## YOUR GOAL
An exact copy of all the data is the expected answer.

★ ★ ★ ★ ★

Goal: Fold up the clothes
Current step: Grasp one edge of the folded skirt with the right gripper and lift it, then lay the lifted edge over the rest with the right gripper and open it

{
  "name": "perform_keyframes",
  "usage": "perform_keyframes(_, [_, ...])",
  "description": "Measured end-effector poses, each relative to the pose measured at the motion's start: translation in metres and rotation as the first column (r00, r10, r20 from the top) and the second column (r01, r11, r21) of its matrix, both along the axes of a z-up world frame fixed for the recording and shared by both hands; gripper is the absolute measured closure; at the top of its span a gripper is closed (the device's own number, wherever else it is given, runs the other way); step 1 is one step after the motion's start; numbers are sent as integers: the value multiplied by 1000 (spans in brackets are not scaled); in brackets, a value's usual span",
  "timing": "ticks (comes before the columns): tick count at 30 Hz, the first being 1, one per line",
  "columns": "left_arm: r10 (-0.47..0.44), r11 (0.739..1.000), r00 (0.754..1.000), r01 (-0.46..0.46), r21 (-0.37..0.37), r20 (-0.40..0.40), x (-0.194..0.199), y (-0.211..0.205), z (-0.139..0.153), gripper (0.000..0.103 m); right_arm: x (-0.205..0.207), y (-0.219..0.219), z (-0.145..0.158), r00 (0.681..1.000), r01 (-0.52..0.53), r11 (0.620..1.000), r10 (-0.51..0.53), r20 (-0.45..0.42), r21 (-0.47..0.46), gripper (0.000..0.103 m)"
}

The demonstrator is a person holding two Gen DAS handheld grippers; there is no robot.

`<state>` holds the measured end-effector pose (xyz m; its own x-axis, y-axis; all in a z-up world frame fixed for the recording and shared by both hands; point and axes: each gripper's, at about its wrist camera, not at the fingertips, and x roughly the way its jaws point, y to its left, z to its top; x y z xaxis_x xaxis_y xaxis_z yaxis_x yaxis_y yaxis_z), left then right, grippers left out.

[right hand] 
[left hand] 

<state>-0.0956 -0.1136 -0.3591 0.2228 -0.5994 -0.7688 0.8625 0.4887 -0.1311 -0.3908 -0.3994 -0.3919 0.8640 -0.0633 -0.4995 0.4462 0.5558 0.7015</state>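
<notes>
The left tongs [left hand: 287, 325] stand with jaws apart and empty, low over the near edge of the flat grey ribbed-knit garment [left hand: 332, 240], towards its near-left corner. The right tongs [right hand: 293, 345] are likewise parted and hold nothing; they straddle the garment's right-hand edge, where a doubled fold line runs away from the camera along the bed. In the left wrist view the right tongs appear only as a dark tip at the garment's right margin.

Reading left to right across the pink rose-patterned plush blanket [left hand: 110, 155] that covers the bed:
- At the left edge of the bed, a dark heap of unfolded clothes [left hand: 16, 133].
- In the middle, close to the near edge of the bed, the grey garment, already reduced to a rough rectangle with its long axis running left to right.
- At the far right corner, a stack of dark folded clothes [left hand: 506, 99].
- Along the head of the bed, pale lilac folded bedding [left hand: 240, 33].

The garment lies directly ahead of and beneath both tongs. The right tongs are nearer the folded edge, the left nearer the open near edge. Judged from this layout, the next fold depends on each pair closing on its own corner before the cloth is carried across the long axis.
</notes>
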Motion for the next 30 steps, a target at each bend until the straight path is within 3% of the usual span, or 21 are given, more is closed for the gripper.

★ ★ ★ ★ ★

## EXERCISE OUTPUT
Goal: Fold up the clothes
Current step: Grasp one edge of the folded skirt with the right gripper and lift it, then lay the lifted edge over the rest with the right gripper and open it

{
  "name": "perform_keyframes",
  "usage": "perform_keyframes(_, [_, ...])",
  "description": "Measured end-effector poses, each relative to the pose measured at the motion's start: translation in metres and rotation as the first column (r00, r10, r20 from the top) and the second column (r01, r11, r21) of its matrix, both along the axes of a z-up world frame fixed for the recording and shared by both hands; gripper is the absolute measured closure; at the top of its span a gripper is closed (the device's own number, wherever else it is given, runs the other way); step 1 is one step after the motion's start; numbers are sent as integers: the value multiplied by 1000 (spans in brackets are not scaled); in brackets, a value's usual span",
  "timing": "ticks (comes before the columns): tick count at 30 Hz, the first being 1, one per line",
  "columns": "left_arm: r10 (-0.47..0.44), r11 (0.739..1.000), r00 (0.754..1.000), r01 (-0.46..0.46), r21 (-0.37..0.37), r20 (-0.40..0.40), x (-0.194..0.199), y (-0.211..0.205), z (-0.139..0.153), gripper (0.000..0.103 m); right_arm: x (-0.205..0.207), y (-0.219..0.219), z (-0.145..0.158), r00 (0.681..1.000), r01 (-0.52..0.53), r11 (0.620..1.000), r10 (-0.51..0.53), r20 (-0.45..0.42), r21 (-0.47..0.46), gripper (0.000..0.103 m)"
}

The demonstrator is a person holding two Gen DAS handheld grippers; there is no robot.

`<state>` holds the measured end-effector pose (xyz m; its own x-axis, y-axis; all in a z-up world frame fixed for the recording and shared by both hands; point and axes: each gripper's, at about its wrist camera, not at the fingertips, and x roughly the way its jaws point, y to its left, z to its top; x y z xaxis_x xaxis_y xaxis_z yaxis_x yaxis_y yaxis_z), left then right, grippers left out.

[right hand] 
[left hand] 

<state>-0.0956 -0.1136 -0.3591 0.2228 -0.5994 -0.7688 0.8625 0.4887 -0.1311 -0.3908 -0.3994 -0.3919 0.8640 -0.0633 -0.4995 0.4462 0.5558 0.7015</state>
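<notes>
The left tongs [left hand: 287, 325] stand with jaws apart and empty, low over the near edge of the flat grey ribbed-knit garment [left hand: 332, 240], towards its near-left corner. The right tongs [right hand: 293, 345] are likewise parted and hold nothing; they straddle the garment's right-hand edge, where a doubled fold line runs away from the camera along the bed. In the left wrist view the right tongs appear only as a dark tip at the garment's right margin.

Reading left to right across the pink rose-patterned plush blanket [left hand: 110, 155] that covers the bed:
- At the left edge of the bed, a dark heap of unfolded clothes [left hand: 16, 133].
- In the middle, close to the near edge of the bed, the grey garment, already reduced to a rough rectangle with its long axis running left to right.
- At the far right corner, a stack of dark folded clothes [left hand: 506, 99].
- Along the head of the bed, pale lilac folded bedding [left hand: 240, 33].

The garment lies directly ahead of and beneath both tongs. The right tongs are nearer the folded edge, the left nearer the open near edge. Judged from this layout, the next fold depends on each pair closing on its own corner before the cloth is carried across the long axis.
</notes>
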Motion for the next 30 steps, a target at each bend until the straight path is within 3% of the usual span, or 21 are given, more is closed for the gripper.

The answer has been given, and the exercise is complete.